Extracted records

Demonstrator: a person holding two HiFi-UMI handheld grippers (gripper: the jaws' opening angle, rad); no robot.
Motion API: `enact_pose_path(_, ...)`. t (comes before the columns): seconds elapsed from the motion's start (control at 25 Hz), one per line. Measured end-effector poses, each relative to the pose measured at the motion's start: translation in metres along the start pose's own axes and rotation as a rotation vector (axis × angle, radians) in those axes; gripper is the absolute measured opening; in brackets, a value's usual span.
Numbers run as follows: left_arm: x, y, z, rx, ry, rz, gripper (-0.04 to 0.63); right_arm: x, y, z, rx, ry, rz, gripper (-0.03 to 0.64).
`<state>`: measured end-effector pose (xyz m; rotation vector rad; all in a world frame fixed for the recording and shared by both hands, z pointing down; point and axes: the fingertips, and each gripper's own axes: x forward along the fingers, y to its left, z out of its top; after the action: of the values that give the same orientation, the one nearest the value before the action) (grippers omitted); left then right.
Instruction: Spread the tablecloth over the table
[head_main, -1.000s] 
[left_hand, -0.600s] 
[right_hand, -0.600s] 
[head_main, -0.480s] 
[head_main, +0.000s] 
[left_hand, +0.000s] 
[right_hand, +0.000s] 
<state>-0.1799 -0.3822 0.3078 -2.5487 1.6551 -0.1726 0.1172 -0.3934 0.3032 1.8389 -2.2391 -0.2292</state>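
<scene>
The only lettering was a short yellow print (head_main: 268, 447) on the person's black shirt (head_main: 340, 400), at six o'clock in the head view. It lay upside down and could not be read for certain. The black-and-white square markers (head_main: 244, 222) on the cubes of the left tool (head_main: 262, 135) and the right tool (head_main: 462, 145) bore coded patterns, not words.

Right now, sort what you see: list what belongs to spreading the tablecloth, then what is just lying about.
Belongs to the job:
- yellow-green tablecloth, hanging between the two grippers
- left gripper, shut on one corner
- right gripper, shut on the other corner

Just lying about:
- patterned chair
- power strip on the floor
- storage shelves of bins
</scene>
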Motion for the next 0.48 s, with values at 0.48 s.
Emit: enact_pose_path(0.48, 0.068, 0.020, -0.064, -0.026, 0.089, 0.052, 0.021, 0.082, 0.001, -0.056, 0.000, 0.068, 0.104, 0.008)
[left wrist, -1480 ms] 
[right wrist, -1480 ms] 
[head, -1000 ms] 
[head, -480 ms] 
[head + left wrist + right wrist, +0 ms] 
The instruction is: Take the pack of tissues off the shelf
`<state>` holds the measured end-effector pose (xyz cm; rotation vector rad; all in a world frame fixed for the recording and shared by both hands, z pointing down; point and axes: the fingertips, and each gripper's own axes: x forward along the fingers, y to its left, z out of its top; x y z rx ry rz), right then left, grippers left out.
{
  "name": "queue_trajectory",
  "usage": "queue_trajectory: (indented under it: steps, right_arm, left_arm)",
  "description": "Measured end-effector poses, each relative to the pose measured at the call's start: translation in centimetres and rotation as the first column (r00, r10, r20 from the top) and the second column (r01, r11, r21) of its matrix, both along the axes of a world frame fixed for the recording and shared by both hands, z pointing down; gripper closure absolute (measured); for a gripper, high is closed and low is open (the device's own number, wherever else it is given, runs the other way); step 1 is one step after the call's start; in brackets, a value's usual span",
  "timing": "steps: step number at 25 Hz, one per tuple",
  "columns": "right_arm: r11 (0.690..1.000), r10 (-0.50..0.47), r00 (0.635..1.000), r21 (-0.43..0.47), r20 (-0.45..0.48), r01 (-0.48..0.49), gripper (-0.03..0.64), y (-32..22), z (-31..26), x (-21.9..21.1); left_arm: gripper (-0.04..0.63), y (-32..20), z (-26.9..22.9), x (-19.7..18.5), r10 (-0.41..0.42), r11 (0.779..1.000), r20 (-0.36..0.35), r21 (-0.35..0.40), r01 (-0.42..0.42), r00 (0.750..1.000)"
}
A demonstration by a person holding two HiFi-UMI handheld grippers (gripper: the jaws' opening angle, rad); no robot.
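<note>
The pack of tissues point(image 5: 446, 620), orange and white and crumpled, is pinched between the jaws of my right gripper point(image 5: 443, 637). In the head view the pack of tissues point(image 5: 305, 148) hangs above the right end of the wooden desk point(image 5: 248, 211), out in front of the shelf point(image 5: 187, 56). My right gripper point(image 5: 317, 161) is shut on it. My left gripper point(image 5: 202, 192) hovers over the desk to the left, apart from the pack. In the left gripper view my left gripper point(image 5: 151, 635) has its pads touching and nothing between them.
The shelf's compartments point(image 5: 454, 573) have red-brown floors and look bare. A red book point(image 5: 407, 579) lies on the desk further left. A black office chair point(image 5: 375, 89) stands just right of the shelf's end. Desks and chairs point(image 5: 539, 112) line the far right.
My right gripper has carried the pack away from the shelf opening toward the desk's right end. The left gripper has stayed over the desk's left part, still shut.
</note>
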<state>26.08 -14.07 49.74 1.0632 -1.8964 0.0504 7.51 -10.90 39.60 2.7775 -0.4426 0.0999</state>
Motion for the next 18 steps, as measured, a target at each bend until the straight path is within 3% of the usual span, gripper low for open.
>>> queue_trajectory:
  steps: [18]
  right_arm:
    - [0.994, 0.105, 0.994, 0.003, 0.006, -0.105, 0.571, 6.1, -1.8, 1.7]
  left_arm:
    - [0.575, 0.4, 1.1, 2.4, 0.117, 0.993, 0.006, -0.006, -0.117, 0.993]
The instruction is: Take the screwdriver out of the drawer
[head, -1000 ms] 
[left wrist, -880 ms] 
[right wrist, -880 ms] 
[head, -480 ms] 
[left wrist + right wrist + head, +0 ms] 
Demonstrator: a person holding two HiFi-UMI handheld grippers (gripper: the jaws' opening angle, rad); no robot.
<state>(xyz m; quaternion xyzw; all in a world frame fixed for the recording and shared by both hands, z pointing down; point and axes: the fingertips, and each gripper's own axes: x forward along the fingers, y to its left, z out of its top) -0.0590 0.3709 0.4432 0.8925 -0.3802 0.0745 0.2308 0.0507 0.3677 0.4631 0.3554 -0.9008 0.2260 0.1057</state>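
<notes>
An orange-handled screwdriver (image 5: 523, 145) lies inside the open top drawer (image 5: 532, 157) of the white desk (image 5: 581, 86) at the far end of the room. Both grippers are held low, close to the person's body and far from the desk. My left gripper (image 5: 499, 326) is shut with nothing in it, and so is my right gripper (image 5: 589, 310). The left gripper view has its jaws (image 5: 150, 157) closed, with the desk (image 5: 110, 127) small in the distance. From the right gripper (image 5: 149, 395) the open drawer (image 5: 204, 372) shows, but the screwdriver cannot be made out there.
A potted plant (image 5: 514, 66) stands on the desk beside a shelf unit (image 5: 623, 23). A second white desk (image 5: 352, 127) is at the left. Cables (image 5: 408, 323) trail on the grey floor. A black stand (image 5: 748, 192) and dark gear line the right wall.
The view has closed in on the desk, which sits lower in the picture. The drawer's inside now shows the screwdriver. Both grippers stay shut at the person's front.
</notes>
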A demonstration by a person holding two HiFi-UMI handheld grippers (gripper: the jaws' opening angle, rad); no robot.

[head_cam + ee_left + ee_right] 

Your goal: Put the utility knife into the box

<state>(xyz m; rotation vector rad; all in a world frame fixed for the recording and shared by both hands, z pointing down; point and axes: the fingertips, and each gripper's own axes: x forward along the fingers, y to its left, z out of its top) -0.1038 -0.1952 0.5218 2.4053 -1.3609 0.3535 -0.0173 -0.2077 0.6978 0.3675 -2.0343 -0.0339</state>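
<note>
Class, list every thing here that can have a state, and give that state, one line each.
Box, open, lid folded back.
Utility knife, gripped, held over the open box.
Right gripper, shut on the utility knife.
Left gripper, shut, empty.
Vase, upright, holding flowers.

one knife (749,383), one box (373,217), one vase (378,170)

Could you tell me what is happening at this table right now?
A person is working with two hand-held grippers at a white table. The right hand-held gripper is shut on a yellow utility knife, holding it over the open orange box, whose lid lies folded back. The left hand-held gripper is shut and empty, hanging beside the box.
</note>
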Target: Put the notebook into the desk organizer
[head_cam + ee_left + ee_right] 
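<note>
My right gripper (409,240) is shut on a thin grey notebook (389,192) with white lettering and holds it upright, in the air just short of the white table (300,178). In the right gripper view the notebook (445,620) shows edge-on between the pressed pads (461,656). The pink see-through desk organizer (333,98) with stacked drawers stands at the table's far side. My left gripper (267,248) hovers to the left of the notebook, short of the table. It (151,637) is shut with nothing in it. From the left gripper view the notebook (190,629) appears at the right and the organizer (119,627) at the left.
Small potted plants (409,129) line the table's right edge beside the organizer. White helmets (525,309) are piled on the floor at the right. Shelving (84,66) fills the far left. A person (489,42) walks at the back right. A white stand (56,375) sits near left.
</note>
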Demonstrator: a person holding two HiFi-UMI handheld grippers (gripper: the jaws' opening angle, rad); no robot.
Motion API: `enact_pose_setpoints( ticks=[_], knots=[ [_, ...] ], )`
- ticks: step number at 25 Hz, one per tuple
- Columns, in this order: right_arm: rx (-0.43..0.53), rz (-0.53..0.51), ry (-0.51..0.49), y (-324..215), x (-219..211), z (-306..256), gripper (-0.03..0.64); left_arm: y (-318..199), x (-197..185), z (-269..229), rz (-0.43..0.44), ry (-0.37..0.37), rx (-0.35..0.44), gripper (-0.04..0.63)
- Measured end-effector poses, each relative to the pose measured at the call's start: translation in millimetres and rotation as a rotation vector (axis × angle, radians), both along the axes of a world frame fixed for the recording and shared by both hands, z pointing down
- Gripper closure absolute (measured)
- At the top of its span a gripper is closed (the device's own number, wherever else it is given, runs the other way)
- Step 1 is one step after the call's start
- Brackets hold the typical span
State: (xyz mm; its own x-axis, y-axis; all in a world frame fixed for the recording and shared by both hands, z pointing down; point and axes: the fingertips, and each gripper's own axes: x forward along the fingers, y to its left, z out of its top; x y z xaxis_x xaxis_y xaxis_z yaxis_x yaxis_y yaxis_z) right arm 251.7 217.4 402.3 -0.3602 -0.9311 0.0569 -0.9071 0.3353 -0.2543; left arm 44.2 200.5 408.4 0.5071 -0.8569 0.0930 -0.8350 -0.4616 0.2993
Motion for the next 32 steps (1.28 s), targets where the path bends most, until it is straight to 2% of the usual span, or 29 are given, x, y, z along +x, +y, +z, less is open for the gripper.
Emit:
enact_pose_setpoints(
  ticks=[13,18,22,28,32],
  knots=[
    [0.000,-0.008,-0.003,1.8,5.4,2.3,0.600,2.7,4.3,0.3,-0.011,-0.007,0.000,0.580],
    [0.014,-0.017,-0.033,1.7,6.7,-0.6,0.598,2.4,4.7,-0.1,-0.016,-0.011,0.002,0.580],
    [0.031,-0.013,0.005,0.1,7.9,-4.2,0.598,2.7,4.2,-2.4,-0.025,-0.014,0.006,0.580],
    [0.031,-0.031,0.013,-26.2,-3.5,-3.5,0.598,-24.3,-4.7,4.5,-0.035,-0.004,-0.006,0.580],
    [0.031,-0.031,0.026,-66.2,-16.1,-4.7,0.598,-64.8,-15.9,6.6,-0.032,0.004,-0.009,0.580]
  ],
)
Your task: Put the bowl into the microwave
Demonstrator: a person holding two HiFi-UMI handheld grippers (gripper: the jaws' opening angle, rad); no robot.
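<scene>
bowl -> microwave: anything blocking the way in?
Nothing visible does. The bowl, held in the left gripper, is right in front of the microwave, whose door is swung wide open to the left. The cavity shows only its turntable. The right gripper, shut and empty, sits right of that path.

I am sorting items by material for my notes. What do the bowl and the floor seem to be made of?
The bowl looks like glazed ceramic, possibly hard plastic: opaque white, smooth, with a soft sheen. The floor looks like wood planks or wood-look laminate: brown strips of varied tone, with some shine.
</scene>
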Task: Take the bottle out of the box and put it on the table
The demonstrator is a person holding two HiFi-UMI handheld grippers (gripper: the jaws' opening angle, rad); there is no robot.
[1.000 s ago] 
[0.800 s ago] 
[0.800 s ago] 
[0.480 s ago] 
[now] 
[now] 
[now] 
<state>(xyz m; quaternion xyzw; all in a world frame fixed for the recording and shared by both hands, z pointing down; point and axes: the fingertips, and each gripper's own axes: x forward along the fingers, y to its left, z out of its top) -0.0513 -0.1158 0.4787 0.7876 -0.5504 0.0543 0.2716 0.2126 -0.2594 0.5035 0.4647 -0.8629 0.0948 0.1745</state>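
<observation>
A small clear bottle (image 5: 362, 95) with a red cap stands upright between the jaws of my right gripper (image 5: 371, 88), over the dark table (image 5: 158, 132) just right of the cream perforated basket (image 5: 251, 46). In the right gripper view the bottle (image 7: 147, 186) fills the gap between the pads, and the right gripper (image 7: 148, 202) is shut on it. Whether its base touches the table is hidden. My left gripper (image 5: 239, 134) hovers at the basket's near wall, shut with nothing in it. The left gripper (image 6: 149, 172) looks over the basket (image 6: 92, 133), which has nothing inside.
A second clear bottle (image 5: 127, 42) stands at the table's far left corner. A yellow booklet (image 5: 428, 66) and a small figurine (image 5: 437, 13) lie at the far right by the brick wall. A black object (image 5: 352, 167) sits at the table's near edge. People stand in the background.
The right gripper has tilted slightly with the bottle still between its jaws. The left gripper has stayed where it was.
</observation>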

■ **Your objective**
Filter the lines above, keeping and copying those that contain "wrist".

■ **Task answer**
[left wrist, -1480 ms] 
[right wrist, -1480 ms] 
[head + left wrist + right wrist, +0 ms] 
[left wrist, -880 ms] 
[right wrist, -880 ms] 
[left wrist + right wrist + head, +0 ms] 

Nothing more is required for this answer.